スロージョギング
Definition
スロージョギングは、歩く速さに近い低速でも両足が一瞬地面から離れる「走る」動作を続ける有酸素運動です。時計の速度だけではなく、笑顔で会話を続けられる主観的な楽さを基準にします。
主な構成要素
- 低い運動強度 — 息を切らさず、短い会話が続く範囲を優先します。
- 小さな歩幅 — 速さを求めて足を前へ投げ出さず、身体の近くで接地します。
- 一定のリズム — 歩幅を広げる代わりに、軽い足運びを保ちます。
- 時間と総量の調整 — 連続して走れない場合は、ジョギングと歩行を交互にします。
健康づくりでの位置づけ
スロージョギングは、速いランニングへ直ちに移るための練習だけではありません。運動習慣がない人がウォーキングからジョギングへ移行するときや、強い息切れを避けながら有酸素運動を続けたいときにも使えます。通常のジョギングと同様に体重を支えて行う運動なので、心肺持久力、筋肉、骨、体重管理を考える入口になります。
安全に行う考え方
一歩ごとの衝撃が小さく感じられても、長い時間や距離を走れば接地回数は増えます。「遅いから無制限に続けても安全」とは考えず、開始時は短時間に抑え、終了後と翌日の痛みや疲労を確認します。
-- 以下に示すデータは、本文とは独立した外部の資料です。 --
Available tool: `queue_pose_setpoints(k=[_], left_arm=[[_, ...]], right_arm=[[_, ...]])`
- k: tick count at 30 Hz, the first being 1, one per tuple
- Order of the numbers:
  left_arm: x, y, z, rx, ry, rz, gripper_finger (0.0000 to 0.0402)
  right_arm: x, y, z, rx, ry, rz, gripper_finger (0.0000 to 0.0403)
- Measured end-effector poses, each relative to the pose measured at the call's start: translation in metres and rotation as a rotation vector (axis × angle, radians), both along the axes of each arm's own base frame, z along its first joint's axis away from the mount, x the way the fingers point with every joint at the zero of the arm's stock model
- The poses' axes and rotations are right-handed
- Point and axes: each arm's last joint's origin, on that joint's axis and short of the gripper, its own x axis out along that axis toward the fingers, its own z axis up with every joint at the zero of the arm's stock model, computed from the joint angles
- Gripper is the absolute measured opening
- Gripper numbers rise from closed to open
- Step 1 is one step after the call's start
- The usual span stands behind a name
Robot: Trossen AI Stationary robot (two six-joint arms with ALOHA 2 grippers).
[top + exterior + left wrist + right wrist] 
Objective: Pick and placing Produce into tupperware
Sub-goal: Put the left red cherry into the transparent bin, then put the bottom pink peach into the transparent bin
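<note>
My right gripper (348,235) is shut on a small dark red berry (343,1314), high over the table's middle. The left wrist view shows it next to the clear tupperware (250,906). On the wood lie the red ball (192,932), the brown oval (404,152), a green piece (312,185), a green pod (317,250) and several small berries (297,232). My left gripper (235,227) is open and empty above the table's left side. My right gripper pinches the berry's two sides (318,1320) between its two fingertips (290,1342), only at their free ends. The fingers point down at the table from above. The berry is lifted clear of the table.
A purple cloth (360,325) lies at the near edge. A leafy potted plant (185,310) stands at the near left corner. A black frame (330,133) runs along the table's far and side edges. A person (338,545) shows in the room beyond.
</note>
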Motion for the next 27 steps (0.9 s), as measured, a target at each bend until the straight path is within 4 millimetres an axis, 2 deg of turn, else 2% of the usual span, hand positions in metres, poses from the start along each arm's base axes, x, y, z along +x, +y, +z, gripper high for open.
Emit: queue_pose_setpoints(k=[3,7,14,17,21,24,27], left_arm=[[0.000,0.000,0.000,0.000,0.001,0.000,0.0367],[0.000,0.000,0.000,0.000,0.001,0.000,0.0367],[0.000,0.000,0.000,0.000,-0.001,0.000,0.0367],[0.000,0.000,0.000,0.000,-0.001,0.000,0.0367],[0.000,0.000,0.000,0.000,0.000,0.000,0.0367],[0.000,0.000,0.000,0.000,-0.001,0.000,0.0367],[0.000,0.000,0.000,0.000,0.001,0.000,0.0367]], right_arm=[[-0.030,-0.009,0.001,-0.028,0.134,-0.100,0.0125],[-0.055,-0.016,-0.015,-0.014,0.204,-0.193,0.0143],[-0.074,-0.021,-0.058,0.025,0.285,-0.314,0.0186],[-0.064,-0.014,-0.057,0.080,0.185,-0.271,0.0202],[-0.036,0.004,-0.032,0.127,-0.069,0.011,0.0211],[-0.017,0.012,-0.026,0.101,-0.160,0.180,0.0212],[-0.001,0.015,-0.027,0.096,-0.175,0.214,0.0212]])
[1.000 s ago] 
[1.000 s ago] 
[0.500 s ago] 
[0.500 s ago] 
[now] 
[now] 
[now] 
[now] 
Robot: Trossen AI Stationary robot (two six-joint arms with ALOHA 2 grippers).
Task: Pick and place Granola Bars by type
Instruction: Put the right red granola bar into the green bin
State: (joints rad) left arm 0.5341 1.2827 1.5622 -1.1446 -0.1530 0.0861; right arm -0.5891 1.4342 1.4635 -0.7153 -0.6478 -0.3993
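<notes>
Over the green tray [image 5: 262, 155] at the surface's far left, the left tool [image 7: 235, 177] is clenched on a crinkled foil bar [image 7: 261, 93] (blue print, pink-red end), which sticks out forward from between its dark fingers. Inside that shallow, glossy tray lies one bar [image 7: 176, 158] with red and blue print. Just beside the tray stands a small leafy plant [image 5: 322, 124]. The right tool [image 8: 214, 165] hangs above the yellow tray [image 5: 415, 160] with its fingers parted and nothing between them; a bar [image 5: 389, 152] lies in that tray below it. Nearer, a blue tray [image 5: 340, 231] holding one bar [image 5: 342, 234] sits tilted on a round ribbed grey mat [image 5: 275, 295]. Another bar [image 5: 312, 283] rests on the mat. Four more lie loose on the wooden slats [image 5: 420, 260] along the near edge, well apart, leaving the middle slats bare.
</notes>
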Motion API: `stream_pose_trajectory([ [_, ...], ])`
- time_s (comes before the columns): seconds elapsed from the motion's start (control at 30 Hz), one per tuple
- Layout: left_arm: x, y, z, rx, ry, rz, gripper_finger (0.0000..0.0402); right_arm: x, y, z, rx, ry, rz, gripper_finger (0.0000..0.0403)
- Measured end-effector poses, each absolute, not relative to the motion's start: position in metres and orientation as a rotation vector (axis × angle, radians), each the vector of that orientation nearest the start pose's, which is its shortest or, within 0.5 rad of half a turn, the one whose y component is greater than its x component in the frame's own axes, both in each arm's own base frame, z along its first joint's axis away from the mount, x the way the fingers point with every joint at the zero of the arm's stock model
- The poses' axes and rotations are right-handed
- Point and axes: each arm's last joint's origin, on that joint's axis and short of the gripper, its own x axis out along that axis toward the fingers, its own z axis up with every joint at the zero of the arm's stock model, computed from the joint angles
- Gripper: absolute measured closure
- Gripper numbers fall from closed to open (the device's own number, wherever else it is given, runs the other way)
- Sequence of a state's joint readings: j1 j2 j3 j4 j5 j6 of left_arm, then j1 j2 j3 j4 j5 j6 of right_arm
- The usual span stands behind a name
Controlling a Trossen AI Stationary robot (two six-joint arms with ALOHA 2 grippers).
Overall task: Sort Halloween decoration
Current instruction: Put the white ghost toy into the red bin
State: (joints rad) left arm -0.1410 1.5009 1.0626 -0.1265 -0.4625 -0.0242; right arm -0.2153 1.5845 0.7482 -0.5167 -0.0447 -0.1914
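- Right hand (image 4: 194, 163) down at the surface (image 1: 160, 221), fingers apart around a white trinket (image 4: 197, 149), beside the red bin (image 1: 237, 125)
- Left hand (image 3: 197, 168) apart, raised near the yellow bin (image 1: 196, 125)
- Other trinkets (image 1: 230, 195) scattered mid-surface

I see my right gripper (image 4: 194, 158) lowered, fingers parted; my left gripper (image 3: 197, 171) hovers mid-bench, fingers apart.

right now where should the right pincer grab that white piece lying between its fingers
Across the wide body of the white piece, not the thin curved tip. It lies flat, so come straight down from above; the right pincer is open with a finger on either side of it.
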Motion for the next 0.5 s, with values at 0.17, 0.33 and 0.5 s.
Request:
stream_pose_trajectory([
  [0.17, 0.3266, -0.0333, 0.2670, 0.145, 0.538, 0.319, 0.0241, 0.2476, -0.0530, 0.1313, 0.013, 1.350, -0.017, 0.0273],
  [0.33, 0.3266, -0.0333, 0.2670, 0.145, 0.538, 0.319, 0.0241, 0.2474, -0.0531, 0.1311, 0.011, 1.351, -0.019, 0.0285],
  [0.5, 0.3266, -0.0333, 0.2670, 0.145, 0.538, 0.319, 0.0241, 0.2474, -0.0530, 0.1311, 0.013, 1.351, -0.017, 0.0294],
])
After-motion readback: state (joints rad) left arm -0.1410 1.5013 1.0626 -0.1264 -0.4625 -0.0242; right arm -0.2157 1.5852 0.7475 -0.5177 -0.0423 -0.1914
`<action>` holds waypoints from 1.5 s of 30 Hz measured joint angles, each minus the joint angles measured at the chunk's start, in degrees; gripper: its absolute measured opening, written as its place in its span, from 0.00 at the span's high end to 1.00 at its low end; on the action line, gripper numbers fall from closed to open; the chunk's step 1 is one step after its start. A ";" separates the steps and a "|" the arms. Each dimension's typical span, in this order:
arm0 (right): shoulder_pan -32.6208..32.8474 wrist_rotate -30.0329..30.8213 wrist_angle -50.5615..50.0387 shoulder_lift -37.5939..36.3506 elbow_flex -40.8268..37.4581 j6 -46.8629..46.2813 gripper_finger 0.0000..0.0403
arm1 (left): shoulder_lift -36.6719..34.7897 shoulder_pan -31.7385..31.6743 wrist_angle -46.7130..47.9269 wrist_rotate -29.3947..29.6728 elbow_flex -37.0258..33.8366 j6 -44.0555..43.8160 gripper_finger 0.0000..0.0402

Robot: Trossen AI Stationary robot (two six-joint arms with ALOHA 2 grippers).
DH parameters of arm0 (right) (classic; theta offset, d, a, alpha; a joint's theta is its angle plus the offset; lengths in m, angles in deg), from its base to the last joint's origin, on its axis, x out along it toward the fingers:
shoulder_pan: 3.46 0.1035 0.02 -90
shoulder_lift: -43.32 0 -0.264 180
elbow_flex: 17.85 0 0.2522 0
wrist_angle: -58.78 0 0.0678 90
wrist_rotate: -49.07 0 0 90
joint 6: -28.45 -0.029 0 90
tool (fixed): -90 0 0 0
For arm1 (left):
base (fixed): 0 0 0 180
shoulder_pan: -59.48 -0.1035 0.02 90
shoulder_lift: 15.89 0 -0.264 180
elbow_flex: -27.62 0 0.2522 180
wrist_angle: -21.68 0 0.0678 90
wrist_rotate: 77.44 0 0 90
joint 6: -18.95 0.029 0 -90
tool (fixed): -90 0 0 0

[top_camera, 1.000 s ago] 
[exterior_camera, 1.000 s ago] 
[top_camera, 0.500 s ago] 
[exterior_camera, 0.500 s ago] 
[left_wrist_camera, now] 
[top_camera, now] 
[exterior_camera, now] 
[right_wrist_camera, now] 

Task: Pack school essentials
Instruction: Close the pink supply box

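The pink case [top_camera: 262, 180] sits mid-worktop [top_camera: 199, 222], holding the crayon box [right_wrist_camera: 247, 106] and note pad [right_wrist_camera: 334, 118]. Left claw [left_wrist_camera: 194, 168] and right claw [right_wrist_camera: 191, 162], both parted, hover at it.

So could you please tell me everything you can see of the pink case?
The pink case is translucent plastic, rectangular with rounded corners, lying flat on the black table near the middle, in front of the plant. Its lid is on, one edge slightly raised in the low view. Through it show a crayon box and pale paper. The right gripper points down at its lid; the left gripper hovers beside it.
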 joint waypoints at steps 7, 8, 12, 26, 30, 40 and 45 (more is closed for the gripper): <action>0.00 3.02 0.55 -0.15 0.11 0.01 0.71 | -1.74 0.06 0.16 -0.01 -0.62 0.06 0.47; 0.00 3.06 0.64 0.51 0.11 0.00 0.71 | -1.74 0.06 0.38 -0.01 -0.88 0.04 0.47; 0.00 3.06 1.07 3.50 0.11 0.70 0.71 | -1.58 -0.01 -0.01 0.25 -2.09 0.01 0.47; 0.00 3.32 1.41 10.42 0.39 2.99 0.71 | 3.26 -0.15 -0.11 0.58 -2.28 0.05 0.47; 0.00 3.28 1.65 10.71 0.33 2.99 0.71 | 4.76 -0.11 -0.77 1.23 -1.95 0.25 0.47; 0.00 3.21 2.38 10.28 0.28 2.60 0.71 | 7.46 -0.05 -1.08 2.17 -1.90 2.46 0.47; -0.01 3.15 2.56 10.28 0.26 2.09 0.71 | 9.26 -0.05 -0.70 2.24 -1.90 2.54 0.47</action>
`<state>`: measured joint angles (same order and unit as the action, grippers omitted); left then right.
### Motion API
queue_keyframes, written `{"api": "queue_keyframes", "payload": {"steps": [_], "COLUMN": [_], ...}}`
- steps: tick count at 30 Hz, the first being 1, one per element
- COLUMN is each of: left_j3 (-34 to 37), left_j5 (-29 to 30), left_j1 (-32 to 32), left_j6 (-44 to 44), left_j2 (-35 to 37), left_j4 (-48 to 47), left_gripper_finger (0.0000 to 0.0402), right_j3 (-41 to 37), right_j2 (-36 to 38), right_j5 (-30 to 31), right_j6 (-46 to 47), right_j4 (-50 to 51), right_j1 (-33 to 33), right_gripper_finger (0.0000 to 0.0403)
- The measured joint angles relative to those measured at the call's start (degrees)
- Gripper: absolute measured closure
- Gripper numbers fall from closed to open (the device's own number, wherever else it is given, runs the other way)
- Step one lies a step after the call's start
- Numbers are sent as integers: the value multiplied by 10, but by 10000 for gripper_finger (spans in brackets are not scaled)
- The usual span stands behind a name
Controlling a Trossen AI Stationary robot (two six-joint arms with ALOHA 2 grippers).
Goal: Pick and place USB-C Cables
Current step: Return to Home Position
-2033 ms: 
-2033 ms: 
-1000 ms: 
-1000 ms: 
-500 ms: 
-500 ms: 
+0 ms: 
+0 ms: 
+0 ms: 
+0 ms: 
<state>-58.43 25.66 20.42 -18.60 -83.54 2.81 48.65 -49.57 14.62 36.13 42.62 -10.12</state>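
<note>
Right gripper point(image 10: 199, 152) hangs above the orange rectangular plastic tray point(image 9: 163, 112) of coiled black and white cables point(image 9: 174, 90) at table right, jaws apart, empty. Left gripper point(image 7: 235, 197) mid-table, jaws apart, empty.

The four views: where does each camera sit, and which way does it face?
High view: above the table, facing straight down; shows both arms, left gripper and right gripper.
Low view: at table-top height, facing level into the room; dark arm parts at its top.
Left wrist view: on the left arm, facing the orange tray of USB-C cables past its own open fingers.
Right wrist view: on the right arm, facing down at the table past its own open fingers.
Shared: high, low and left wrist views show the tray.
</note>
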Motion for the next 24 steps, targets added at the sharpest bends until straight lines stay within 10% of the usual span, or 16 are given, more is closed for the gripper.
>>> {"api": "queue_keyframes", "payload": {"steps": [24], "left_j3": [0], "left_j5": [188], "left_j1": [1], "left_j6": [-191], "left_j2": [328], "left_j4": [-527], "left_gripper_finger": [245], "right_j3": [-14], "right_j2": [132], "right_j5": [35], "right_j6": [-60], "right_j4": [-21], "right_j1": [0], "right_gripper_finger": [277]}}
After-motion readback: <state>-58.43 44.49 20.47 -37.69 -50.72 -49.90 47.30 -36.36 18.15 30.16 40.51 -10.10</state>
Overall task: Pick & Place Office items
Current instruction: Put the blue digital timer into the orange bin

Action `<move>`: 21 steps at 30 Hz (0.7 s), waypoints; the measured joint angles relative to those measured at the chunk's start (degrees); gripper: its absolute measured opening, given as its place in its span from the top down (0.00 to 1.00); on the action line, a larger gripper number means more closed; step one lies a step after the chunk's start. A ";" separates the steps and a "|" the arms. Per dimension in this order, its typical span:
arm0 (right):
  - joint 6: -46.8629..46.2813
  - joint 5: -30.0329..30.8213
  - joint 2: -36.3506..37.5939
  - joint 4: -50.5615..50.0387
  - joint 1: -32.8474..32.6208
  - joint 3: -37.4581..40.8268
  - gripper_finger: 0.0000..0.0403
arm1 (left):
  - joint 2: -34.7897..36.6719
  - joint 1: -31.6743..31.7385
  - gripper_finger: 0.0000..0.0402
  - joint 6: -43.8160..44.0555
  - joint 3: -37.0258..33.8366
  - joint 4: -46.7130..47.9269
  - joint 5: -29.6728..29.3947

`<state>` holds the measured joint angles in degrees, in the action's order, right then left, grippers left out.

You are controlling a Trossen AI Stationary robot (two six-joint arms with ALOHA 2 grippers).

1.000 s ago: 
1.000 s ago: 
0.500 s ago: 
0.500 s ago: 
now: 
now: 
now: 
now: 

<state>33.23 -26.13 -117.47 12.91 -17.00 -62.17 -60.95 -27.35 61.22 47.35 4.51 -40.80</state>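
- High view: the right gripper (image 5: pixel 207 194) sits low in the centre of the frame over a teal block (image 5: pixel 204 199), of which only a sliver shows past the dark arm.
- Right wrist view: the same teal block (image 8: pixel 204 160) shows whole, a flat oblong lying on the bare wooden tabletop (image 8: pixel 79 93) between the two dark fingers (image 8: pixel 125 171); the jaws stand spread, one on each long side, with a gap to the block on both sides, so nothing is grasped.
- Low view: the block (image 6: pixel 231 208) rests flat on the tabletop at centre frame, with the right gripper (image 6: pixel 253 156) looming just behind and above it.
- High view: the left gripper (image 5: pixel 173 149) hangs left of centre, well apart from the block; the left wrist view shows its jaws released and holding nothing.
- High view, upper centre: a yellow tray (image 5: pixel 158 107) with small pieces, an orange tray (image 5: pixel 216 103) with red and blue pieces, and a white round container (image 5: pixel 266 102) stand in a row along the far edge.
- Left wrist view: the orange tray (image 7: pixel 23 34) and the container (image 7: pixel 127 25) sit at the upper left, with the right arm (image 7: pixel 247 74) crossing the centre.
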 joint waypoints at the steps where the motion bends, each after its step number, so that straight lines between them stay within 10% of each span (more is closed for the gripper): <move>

運動経験がない人、慢性疾患がある人、強い肥満がある人は、歩行から始めるか、医療者へ相談してから運動量を増やします。
具体例
- 会話が続く速さで短時間走り、息が乱れたら歩行へ切り替えます。
- 連続走が難しい日は、短いジョギングと短いウォーキングを交互に行います。
- 速度を上げるより先に、無理なく繰り返せる時間と回数を整えます。